* [Task prompt]: The required result is every line of the records that includes "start".

Data excerpts:
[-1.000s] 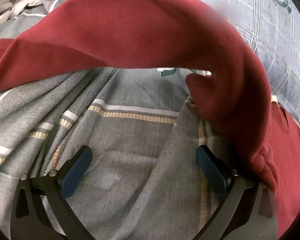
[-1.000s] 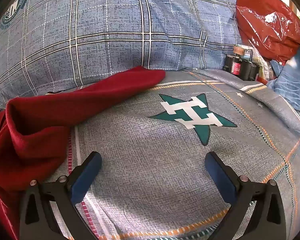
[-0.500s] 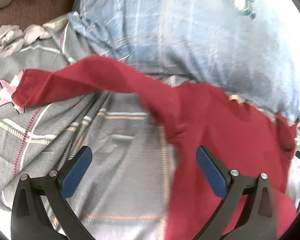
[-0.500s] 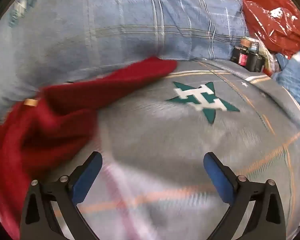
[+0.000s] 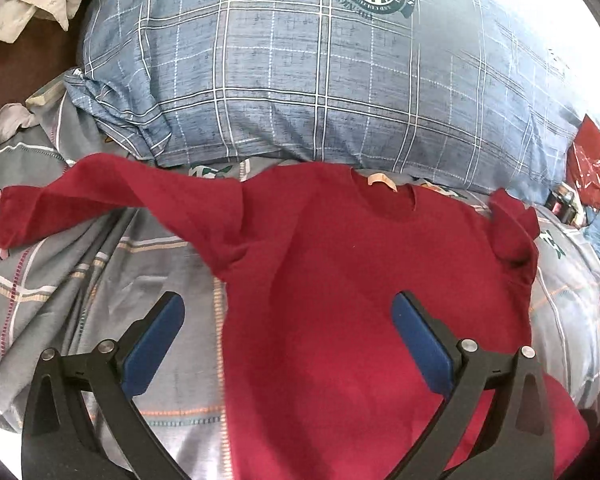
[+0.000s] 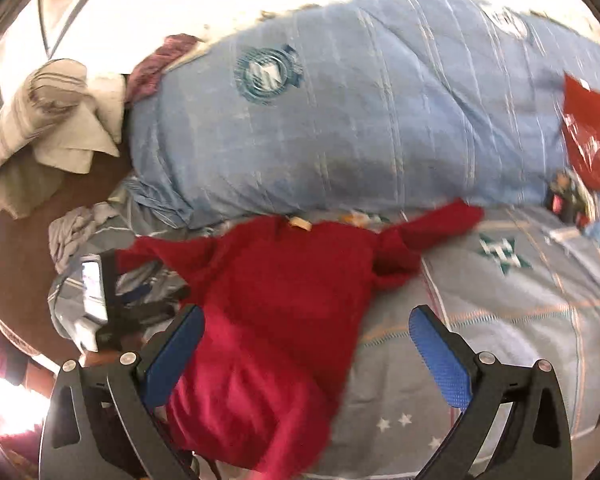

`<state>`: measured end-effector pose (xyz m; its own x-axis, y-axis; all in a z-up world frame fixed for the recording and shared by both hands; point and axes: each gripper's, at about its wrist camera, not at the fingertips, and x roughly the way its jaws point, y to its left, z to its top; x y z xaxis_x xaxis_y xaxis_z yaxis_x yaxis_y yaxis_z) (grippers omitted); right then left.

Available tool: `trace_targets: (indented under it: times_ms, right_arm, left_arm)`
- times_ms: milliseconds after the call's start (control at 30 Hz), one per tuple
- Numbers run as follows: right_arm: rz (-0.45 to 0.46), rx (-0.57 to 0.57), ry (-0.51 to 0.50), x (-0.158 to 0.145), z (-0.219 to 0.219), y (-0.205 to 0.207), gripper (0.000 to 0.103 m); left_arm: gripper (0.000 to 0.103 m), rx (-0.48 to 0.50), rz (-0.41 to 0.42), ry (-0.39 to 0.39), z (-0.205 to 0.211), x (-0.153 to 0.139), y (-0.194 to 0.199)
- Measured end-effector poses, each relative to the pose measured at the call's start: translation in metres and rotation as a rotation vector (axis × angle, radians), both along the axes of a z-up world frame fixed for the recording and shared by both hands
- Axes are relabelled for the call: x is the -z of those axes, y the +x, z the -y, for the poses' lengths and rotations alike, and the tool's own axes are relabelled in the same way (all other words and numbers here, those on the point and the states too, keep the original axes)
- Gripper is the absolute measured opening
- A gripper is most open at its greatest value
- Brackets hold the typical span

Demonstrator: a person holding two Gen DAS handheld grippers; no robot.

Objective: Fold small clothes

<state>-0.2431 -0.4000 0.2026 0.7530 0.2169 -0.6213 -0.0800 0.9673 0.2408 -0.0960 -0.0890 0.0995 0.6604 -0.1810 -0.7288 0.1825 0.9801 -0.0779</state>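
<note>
Red sweater point(image 5: 364, 280) spread flat on bed point(image 5: 80, 280) below blue pillow point(image 5: 320, 92); sleeves out, no fold yet | left gripper point(image 5: 288, 344), right gripper point(image 6: 306, 356): fingers spread, grasping nothing | folding all ahead, seemingly

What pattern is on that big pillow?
Blue plaid with white lines and a round crest on the pillow; clearest from the left wrist.

The red sweater point(image 5: 340, 280) now lies spread flat; both tools have pulled back.
</note>
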Motion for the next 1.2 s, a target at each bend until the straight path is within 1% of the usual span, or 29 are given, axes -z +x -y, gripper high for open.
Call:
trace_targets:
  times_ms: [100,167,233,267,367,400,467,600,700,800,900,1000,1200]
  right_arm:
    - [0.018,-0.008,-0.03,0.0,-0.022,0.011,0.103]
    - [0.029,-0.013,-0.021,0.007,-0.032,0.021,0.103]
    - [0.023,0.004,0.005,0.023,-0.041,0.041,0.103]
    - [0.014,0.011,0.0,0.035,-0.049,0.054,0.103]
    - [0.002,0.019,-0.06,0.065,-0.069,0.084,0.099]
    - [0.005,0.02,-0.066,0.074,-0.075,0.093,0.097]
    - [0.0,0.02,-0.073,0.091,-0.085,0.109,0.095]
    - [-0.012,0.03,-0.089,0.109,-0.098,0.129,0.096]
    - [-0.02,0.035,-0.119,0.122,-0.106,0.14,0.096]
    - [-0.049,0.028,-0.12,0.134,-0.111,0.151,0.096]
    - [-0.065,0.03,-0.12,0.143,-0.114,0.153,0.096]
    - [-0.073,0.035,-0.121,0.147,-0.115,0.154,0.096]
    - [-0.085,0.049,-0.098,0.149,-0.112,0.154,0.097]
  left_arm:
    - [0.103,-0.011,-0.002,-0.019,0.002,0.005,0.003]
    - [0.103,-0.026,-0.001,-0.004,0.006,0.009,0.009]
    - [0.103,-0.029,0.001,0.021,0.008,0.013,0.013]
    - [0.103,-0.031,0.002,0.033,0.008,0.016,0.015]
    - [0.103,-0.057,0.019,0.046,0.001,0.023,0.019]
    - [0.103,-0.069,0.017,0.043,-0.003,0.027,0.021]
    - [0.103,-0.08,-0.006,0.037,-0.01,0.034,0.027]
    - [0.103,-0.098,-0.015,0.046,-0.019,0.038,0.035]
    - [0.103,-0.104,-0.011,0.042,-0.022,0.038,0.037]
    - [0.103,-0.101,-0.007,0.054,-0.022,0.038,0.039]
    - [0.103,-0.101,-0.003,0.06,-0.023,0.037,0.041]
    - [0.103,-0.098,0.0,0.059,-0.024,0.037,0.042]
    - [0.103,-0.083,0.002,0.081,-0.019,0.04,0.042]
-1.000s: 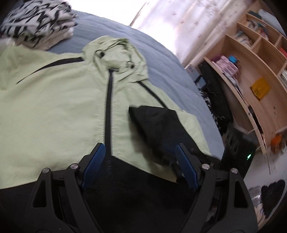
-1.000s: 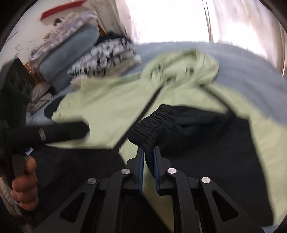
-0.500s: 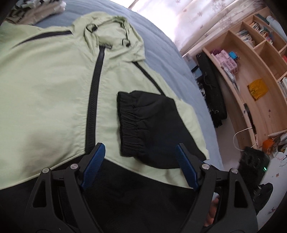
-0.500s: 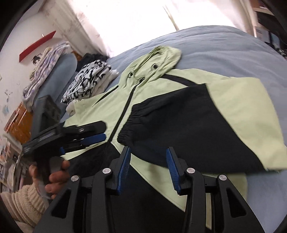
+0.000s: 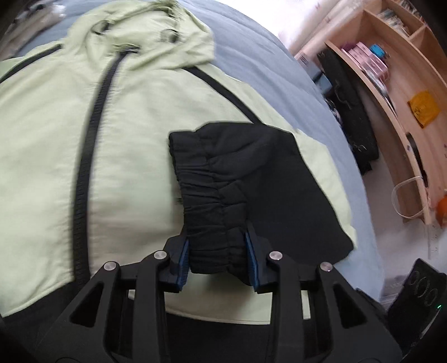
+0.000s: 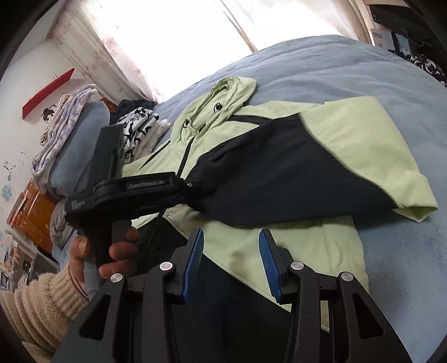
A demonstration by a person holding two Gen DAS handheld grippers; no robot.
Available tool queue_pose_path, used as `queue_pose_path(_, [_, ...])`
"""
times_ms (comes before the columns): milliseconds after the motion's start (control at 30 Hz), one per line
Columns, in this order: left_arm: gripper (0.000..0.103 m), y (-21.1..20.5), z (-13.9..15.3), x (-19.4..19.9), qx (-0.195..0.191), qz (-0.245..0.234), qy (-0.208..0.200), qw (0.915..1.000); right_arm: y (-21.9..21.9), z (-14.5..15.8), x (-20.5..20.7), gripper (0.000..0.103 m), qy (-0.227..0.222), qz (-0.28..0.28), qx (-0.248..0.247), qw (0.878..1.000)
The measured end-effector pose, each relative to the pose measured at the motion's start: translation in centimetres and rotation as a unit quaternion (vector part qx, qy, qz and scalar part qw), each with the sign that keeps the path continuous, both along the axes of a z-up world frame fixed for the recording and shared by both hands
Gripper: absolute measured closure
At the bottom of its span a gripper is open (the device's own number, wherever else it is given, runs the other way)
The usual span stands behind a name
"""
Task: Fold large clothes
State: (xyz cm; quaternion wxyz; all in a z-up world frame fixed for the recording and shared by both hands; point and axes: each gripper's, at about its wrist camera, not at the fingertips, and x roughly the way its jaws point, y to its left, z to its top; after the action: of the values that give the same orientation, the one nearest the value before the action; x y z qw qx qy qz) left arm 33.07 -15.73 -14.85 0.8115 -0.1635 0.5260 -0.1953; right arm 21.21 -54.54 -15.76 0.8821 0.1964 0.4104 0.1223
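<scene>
Closing left gripper [image 5: 217, 258] clamped on gathered black elastic cuff [image 5: 212, 220] of limp, light pale-green hooded zip jacket [image 5: 134, 156], lower centre; right gripper [image 6: 230, 262] parted, empty.

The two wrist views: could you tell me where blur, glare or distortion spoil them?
Left wrist: hood motion-blurred, cuff sharp, shelves bowed by the fisheye. Right wrist: window blown out white, jacket sharp.
</scene>
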Motion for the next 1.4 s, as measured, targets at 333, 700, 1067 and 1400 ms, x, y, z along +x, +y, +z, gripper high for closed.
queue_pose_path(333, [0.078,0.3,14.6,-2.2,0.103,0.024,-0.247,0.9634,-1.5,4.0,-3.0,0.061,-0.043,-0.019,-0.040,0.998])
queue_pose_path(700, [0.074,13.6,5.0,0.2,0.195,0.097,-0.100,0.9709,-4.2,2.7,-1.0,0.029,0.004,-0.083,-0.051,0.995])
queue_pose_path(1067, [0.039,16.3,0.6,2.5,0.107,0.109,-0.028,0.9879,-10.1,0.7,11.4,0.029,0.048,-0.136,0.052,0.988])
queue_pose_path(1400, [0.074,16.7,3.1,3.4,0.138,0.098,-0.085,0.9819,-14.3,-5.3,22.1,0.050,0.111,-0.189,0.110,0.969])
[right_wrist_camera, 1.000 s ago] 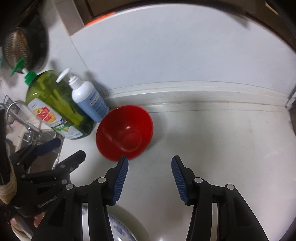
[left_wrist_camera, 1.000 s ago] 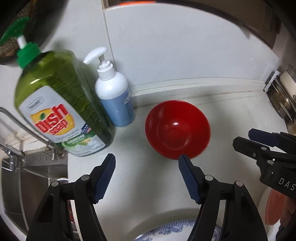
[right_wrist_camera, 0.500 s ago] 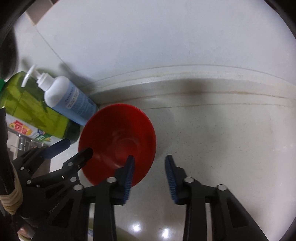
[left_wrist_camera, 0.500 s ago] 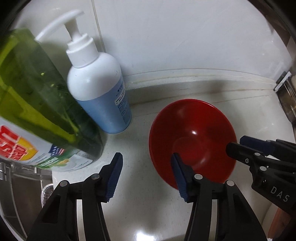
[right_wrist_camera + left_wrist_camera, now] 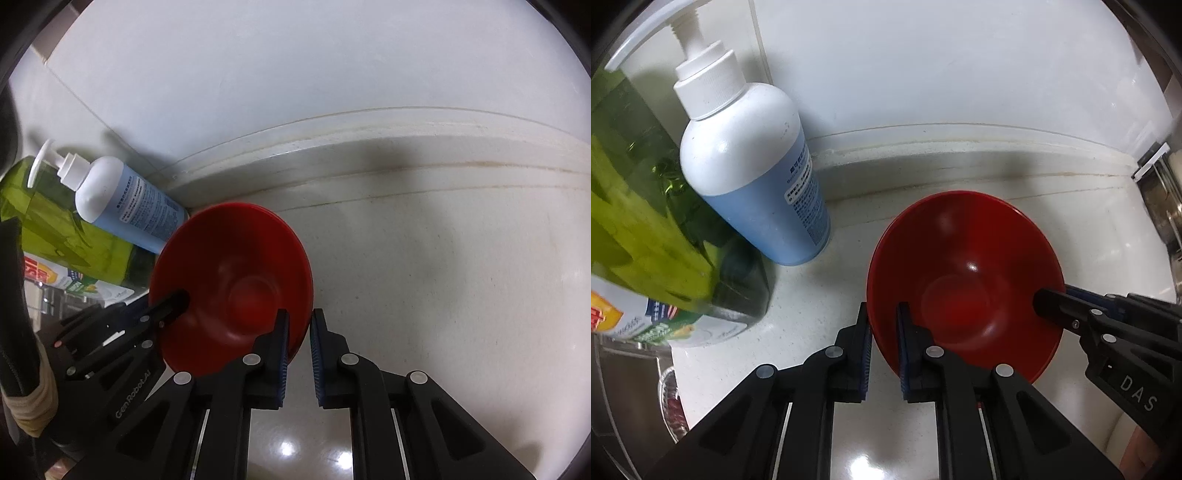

* [Finished task]:
- times_ms: milliseconds after the call's start (control at 30 Hz), one per tuple
- Measured end-effector poses, each relative to the pose measured at the call's start: translation in metres and rotation as a rotation vector (axis × angle, radians), both along the axes of a z-up world frame fixed for the recording and shared by both hands
times_ms (comes before the columns): milliseconds after the motion's start (control at 30 Hz), one per line
The measured end-effector pose, each relative to the pose measured at the motion's start: translation in centimetres and rotation as a unit quaternion (vector part qx, qy, qz and scalar part qw), each with the sign that keeps the path continuous, both along the axes of a z-up world frame fixed for the recording and shared by both hands

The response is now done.